Por supuesto que al traidor lo bañamos con una serie de descalificativos capaces de enriquecer el español. Agarrados de la furia lanzamos maldiciones gitanas, depositamos nuestra fe en que la divina providencia no será clemente y hasta nos volvemos al hinduismo, seguros de que el karma se encargará de cobrar la infamia.

El que traiciona puede que se sienta mal, pero también es probable que no le importe ni un garbanzo lo que ha hecho. No ve la gravedad del asunto, quizá se sorprenda de ser llamado traidor y, es más, puede ocurrir que con gesto despreocupado se anime a preguntar: “¿quién no ha traicionado alguna vez?”

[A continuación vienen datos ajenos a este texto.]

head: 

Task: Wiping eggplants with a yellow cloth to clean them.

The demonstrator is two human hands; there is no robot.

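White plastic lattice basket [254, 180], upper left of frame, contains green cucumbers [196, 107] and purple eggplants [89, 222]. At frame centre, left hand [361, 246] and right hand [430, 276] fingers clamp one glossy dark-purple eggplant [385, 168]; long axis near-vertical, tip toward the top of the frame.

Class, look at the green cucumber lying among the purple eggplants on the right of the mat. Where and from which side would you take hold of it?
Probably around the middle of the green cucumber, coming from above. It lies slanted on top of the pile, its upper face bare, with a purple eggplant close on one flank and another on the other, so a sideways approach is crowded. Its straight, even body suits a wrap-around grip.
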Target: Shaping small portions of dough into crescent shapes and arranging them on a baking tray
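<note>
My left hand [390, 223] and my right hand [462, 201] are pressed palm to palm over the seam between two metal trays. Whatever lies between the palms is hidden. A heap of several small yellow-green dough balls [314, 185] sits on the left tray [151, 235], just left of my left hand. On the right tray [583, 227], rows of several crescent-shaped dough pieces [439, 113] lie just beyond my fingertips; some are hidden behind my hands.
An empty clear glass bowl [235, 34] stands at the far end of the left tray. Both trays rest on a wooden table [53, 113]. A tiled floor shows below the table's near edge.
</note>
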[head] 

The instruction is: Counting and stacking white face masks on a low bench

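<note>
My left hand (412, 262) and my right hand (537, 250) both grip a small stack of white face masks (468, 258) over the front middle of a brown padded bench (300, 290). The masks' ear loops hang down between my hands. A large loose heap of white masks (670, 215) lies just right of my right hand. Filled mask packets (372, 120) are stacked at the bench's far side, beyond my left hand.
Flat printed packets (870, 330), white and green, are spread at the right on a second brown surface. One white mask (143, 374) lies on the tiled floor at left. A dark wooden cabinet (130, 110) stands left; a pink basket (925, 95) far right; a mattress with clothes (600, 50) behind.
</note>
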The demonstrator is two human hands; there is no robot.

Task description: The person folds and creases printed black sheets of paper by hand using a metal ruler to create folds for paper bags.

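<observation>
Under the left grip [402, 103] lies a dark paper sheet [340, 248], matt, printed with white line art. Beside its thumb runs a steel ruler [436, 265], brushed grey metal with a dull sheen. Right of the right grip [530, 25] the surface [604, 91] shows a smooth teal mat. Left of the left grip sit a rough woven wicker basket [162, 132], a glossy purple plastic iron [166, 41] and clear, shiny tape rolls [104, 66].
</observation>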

Lo peor es que quizá tenga razón.

Días atrás me llamó un amigo para invitarme a su casa. Aunque hace muchos años tuvimos una amistad bastante cercana, con el tiempo la vida nos fue alejando, yo seguí mi ruta como hilador de palabras y él logró encumbrarse como funcionario de alto rango en el gobierno más ignominioso que ha tenido Chiapas. Decidí ir a visitarlo ante lo urgente del llamado.

Él mismo abrió la puerta, con aliento alcohólico fue bastante efusivo en su saludo y luego se ofreció a darme un tour por su enorme casa, para enseñarme un montón de comodidades y cosas que el dinero puede comprar, varias de la cuales yo desconocía que siquiera existieran.

Al final terminamos tomando unos tequilas en una terraza desde donde se veía parte de la ciudad. Fue entonces cuando confesó el motivo de su invitación. Él y su esposa fueron a un mismo motel, a una misma hora, sólo que con distintas parejas a ellos mismos. La doble traición fue descubierta a la salida y mi amigo terminó de inmediato con su relación matrimonial. “Soy muy macho como para perdonarla”, dijo. Sin embargo estaba triste y necesitaba “un amigo de veras, alguien en que se pueda confiar”, para desahogar su pena.

—Mira todo el dinero que tengo ahora —me dijo—, y al mismo tiempo, nunca había estado tan jodido.

El encuentro me resultó incómodo, aunque por suerte no duró mucho.

Mientras manejaba de regreso a mi casa —tratando de esquivar los retenes del alcoholímetro—, pensaba si acaso el destino le estaba cobrando el desfalco a las arcas públicas. Él, que traicionó al pueblo, ahora era traicionado por su esposa. El karma actuaba rápido como repartidor de pizzas.

El problema fue que luego empecé a preguntarme que tan traidor era yo mismo, que bebí un tequila comprado con dinero mal habido y que una tarde vi a la esposa de mi amigo dándose de besos con un desconocido afuera de un restaurant. Ella me reconoció y yo fingí no haberla visto. Esa tarde fui leal a la que traicionaba y no a mi amigo. La noche de los tequilas me mantuve en mi traición, y hasta pretendí sorprenderme ante lo que escuchaba. Consideré que era lo mejor, al menos para mí, aunque eso significaba ser un traidor.

Al final y al cabo —pensé para consolarme, ya a punto de quedar dormido—, cuántas veces, ante las traiciones cotidianas, solemos fingir que nada ocurre, y simplemente seguimos caminando, embarrándonos de traición con nuestro propio silencio.